**How to complete this task:**
Each line below either holds the string "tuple" or doesn't. Count those that do and give only the number.

--- Input material Enclosed Below ---

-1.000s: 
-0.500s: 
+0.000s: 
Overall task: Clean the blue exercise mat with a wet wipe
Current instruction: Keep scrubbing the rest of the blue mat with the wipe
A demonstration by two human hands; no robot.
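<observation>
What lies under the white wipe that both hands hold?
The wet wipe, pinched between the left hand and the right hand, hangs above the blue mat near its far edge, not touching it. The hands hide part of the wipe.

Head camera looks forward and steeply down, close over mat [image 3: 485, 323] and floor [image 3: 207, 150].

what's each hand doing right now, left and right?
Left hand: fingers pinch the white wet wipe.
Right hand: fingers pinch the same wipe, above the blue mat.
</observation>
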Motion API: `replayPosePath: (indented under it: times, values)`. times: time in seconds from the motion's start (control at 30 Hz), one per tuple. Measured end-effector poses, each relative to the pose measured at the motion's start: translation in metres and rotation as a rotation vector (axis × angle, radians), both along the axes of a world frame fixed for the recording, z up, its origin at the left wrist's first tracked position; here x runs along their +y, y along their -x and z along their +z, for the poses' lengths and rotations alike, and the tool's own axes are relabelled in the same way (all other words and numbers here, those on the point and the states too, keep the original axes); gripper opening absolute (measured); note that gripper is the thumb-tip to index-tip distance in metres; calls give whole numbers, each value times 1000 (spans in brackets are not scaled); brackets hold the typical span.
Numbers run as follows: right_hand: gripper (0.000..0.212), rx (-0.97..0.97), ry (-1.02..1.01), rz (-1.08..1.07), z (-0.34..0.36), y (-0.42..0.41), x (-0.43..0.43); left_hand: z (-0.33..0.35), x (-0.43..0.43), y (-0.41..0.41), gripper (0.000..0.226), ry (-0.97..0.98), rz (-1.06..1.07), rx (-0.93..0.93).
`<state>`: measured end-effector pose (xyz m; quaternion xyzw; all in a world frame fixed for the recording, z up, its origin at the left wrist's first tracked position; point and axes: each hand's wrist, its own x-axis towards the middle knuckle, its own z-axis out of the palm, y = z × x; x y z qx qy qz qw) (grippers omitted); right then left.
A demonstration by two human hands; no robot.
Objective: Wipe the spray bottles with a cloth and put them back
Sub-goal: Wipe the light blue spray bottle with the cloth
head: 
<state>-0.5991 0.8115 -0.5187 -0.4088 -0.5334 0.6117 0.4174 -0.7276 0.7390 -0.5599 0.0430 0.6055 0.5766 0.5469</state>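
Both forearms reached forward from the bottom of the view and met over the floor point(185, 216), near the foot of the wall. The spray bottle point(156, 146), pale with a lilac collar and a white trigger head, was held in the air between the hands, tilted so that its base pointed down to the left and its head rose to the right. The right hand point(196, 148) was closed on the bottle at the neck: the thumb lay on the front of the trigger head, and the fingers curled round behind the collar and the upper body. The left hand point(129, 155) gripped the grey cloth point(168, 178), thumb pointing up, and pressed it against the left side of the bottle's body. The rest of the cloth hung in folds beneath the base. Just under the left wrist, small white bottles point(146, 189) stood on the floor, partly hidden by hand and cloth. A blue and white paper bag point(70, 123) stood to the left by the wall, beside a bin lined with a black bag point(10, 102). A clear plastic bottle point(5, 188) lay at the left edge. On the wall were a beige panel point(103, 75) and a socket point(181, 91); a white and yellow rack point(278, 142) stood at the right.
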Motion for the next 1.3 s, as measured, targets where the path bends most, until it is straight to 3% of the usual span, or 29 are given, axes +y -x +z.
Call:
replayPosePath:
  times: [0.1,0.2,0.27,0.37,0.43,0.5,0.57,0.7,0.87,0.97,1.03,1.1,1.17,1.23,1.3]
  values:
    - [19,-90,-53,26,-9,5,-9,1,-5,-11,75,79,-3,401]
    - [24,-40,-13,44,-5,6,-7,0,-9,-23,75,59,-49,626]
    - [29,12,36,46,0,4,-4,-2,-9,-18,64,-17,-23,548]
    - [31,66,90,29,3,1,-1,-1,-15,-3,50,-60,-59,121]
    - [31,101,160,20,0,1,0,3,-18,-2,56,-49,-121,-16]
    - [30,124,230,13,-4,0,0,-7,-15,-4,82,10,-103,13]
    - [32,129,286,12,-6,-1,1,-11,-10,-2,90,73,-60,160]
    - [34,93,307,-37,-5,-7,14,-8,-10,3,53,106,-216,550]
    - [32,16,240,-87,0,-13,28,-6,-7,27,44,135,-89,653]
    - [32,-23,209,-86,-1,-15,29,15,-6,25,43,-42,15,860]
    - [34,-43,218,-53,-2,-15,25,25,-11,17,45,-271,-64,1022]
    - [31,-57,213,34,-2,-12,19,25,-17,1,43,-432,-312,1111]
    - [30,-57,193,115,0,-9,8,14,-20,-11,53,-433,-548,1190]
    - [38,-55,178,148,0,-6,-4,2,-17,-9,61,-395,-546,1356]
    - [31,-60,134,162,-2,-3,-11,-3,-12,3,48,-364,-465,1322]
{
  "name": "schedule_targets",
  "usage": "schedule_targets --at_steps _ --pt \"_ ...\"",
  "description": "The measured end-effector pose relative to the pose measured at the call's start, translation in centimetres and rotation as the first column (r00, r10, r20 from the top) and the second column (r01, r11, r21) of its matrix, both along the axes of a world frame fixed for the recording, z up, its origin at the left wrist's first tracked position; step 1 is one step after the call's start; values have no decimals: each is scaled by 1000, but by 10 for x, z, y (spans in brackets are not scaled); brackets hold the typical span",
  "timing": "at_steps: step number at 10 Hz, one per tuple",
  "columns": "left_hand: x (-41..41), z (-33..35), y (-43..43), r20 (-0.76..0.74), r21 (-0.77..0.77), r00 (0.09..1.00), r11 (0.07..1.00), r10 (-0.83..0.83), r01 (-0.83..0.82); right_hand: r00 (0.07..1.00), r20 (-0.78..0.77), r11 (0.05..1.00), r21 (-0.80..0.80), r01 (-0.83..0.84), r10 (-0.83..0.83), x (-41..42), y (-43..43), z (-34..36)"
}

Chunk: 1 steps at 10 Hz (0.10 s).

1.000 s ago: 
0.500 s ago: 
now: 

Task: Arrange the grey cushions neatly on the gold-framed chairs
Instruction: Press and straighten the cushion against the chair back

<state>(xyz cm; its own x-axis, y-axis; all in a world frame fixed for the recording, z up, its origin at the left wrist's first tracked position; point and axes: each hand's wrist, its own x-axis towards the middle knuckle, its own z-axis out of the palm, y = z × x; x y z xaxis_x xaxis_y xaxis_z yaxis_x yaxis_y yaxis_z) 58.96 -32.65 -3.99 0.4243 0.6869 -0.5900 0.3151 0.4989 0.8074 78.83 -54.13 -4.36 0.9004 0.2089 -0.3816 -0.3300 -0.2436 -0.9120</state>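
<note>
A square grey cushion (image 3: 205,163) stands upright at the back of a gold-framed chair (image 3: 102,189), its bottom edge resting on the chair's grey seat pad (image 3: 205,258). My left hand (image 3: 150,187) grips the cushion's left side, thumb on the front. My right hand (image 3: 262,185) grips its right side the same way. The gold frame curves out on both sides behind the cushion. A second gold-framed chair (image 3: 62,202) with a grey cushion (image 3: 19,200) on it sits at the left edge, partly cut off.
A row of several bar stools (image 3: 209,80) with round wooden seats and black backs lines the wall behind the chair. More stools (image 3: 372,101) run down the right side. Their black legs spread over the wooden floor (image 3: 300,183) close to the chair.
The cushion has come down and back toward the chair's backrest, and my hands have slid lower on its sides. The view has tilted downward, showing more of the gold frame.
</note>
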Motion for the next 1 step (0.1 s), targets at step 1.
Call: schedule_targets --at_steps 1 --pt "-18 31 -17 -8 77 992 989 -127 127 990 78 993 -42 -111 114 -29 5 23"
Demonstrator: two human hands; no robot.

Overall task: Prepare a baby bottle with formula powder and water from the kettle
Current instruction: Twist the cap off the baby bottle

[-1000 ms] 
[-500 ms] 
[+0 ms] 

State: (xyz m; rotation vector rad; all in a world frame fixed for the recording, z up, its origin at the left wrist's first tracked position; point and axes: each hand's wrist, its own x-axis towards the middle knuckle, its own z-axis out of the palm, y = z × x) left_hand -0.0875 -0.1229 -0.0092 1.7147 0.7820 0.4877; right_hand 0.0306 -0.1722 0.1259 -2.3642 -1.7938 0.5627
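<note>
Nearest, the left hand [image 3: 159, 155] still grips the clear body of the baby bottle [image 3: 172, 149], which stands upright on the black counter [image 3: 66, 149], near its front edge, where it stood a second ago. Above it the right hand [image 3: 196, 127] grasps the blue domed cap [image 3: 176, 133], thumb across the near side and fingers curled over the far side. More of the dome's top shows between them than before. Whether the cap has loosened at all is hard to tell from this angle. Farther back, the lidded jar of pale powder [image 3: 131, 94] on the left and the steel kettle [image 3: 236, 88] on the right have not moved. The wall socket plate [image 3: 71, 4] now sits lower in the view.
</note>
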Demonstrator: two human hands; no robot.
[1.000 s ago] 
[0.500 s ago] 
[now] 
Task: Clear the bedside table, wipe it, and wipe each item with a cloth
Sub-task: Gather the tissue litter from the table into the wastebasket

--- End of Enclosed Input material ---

**Your solution:**
2